Ieri l’udienza al tribunale del Riesame di Palermo per decidere sulla richiesta di scarcerazione dei due indagati per favoreggiamento
Prosegue il lavoro della Dda di Palermo in seguito all'arresto di Matteo Messina Denaro. Ieri si è svolta presso il tribunale del Riesame di Palermo l'udienza fissata per decidere sulla richiesta di scarcerazione di Alfonso Tumbarello, medico di Campobello di Mazara che ha avuto in cura per due anni il boss mafioso durante la latitanza, e Andrea Bonafede, cugino e omonimo del geometra che ha prestato l'identità al capomafia.

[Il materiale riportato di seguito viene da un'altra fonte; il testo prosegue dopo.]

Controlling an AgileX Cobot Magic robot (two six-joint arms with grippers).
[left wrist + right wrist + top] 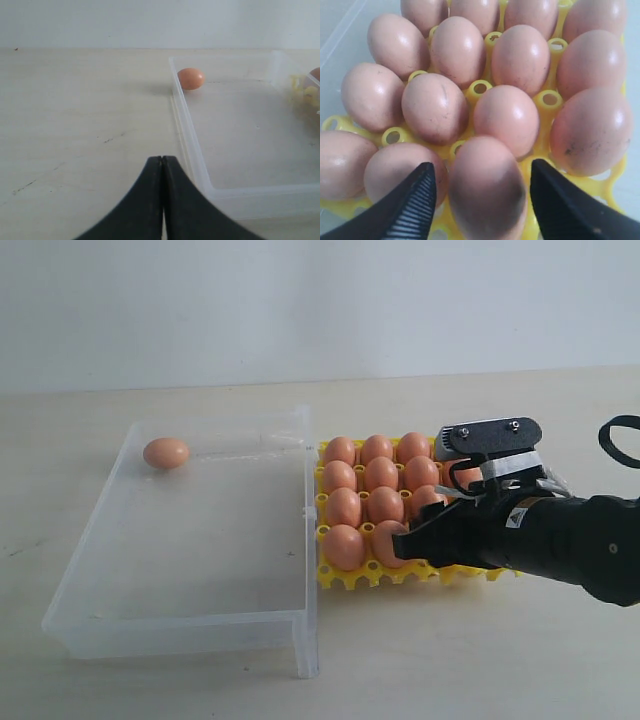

La Procura, rappresentata dai pm Piero Padova e Gianluca De Leo, ha chiesto il rigetto dell'istanza difensiva e ha poi depositato nuove carte a carico dei due indagati. Il tribunale si è riservato di decidere.
Secondo i magistrati palermitani, Bonafede si sarebbe occupato di ritirare le prescrizioni di farmaci ed esami clinici fatte da Tumbarello a nome del cugino, di consegnare al medico la documentazione sanitaria che di volta in volta il boss, affetto da tumore, riceveva durante le cure, contribuendo così a mantenere segreta la reale identità del paziente e consentendogli di proseguire la latitanza.
Tumbarello, invece, avrebbe assicurato a Messina Denaro l'accesso alle cure del Servizio Sanitario Nazionale attraverso un percorso terapeutico durato oltre due anni, con centinaia di prescrizioni sanitarie e di analisi o richieste di ricovero intestate falsamente al geometra Andrea Bonafede, mentre in realtà a beneficiarne era il capomafia, assistito personalmente e curato dal dottore.
I legali dei due indagati, accusati rispettivamente di concorso esterno in associazione mafiosa e falso ideologico e favoreggiamento e procurata inosservanza della pena aggravati, hanno ribadito che Bonafede e Tamburello non erano a conoscenza della vera identità del paziente.